• [Work instructions]
Only the lines from the top of the records below through the line containing "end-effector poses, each" should be printed, exactly and without pictures.

• [Supplied data]
┌──

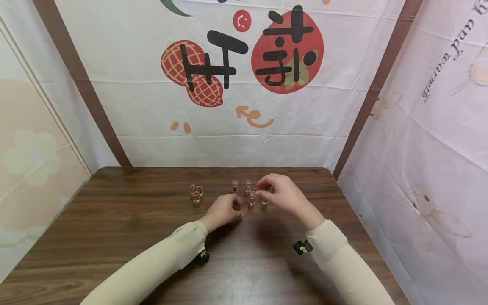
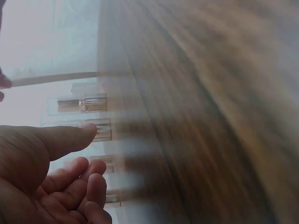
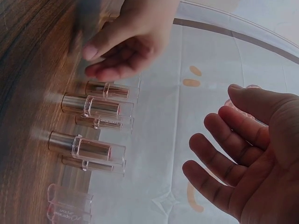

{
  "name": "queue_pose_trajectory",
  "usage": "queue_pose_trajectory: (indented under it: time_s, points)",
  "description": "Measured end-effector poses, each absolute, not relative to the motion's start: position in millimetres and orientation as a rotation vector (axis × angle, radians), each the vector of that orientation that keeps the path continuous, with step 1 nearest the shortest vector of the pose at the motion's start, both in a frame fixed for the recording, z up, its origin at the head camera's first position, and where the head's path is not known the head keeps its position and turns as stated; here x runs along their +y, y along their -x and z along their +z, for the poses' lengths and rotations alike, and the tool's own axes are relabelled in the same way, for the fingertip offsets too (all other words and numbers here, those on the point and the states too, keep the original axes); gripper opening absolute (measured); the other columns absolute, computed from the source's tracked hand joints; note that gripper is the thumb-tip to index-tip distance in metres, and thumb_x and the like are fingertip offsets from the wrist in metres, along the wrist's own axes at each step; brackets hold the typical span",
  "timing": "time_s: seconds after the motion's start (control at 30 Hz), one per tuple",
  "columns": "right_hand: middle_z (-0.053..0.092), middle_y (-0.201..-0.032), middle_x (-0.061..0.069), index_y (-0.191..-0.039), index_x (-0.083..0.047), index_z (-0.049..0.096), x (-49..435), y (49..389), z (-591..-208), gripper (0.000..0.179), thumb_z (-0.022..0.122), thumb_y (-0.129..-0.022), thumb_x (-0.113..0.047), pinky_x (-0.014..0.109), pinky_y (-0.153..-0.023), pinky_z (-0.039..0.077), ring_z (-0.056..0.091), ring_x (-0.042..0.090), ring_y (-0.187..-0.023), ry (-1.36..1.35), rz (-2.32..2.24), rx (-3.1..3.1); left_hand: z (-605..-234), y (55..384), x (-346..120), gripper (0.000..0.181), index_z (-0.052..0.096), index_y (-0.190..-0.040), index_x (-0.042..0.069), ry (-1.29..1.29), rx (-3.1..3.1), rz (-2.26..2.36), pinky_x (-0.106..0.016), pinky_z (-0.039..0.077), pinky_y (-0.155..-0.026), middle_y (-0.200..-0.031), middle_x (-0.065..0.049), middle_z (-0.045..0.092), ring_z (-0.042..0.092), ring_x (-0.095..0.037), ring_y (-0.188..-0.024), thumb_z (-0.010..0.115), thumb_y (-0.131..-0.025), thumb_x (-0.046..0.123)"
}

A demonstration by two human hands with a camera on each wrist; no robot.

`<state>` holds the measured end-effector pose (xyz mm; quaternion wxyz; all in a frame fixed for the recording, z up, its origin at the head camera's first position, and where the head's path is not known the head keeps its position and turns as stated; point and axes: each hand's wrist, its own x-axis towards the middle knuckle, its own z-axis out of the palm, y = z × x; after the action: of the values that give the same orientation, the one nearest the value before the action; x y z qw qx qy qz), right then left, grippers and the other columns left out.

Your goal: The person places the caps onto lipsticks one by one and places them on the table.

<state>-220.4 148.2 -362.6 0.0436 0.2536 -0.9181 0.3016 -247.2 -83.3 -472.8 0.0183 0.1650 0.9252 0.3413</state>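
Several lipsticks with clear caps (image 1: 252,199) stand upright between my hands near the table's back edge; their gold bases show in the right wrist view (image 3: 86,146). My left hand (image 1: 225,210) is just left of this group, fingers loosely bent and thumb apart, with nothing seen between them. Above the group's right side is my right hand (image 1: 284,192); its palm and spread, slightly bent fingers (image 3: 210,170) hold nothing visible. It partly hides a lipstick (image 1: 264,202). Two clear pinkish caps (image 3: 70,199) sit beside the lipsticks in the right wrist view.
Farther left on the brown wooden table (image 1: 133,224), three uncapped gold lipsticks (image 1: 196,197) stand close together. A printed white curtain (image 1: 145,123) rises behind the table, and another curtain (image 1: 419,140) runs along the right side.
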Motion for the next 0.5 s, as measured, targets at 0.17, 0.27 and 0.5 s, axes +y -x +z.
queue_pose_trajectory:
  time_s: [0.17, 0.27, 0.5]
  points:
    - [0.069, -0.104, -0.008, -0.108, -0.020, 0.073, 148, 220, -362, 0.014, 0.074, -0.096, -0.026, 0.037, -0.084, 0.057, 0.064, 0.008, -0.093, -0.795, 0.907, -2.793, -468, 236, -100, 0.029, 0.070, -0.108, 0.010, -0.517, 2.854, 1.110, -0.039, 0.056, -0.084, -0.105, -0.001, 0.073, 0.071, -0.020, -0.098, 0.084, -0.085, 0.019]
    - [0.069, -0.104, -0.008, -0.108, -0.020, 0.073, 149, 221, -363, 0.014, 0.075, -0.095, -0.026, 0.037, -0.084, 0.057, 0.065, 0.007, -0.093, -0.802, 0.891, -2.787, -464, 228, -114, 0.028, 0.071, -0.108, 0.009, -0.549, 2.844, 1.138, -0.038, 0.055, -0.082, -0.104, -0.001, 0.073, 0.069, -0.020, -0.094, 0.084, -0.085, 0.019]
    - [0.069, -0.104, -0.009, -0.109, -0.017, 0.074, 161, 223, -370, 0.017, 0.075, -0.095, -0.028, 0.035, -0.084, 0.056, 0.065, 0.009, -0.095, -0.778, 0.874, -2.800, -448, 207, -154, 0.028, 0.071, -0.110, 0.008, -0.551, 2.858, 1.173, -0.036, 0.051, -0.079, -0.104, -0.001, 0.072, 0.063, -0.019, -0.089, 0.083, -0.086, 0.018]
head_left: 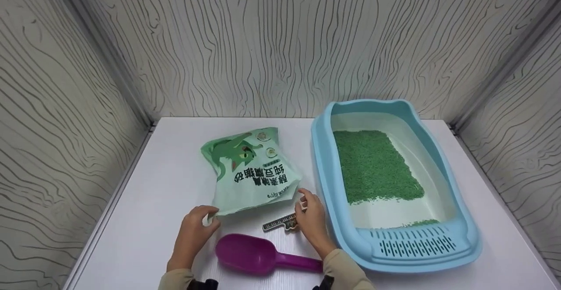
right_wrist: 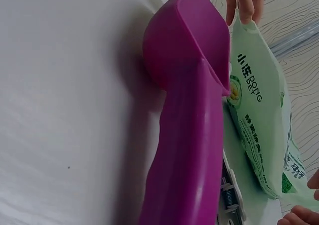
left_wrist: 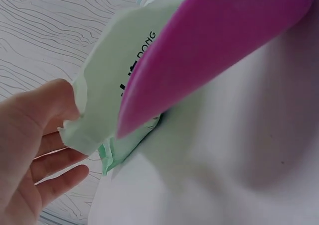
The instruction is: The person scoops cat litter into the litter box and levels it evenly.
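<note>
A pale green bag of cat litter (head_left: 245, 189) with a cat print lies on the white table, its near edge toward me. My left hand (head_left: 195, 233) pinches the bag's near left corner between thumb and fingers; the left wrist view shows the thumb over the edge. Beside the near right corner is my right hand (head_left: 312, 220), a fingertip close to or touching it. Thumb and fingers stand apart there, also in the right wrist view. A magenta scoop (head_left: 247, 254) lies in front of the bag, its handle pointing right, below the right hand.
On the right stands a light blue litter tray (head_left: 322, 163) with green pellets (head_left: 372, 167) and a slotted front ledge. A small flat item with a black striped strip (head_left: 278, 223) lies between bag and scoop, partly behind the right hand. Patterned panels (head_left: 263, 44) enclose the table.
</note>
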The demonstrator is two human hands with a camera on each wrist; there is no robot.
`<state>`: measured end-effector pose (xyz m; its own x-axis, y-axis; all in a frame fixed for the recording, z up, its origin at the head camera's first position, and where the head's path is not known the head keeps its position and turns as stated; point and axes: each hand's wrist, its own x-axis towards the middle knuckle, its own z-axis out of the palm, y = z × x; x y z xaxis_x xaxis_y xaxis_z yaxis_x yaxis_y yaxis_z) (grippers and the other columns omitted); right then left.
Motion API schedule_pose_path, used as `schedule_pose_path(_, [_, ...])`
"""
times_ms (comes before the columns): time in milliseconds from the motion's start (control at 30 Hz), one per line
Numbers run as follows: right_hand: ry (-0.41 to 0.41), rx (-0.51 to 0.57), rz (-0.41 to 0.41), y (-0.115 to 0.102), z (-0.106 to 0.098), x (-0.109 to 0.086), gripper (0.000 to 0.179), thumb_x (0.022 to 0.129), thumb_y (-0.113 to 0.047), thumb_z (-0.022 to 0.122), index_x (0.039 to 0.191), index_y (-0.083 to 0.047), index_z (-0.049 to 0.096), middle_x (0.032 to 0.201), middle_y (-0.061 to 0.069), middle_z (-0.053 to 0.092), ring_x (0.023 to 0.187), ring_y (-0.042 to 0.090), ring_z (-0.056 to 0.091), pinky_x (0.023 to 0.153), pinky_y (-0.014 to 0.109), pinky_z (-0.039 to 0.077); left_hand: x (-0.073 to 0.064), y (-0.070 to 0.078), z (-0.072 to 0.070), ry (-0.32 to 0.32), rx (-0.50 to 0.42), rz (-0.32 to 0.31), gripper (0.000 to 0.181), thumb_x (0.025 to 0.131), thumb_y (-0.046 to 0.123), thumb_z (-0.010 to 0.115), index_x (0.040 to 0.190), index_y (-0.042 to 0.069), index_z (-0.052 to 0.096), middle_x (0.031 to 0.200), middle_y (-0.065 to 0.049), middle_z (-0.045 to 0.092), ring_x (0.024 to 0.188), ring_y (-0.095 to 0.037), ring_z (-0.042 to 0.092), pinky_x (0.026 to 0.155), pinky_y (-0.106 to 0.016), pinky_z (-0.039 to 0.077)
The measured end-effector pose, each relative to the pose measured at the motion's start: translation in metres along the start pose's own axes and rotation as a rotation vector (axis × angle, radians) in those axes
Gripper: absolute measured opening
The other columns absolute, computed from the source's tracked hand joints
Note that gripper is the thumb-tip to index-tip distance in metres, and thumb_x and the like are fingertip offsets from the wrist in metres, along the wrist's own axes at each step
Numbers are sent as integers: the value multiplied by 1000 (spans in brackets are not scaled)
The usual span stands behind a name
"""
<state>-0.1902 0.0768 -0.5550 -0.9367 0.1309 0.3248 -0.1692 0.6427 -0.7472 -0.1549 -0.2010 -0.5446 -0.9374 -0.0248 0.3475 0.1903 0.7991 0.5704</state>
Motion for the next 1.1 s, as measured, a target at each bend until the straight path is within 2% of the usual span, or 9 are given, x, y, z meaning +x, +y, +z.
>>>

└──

• [Exercise solution]
{
  "name": "queue_pose_trajectory",
  "usage": "queue_pose_trajectory: (indented under it: time_s, points)",
  "description": "Measured end-effector poses, each absolute, not relative to the motion's start: position in millimetres and orientation as a rotation vector (axis × angle, radians), each the vector of that orientation that keeps the path continuous, with step 1 nearest the shortest vector of the pose at the motion's start, both in a frame fixed for the recording, z up, its origin at the head camera's first position, and where the head's path is not known the head keeps its position and turns as stated; here x runs along their +y, y along their -x and z along their +z, for the poses' lengths and rotations alike, and the tool's own axes are relabelled in the same way, for the fingertip offsets too (all other words and numbers here, those on the point and the states too, keep the original axes); gripper opening absolute (measured); the other columns absolute, computed from the source's tracked hand joints; note that gripper is the thumb-tip to index-tip distance in metres, and thumb_x and the like are fingertip offsets from the wrist in metres, along the wrist's own axes at each step; brackets hold the typical span",

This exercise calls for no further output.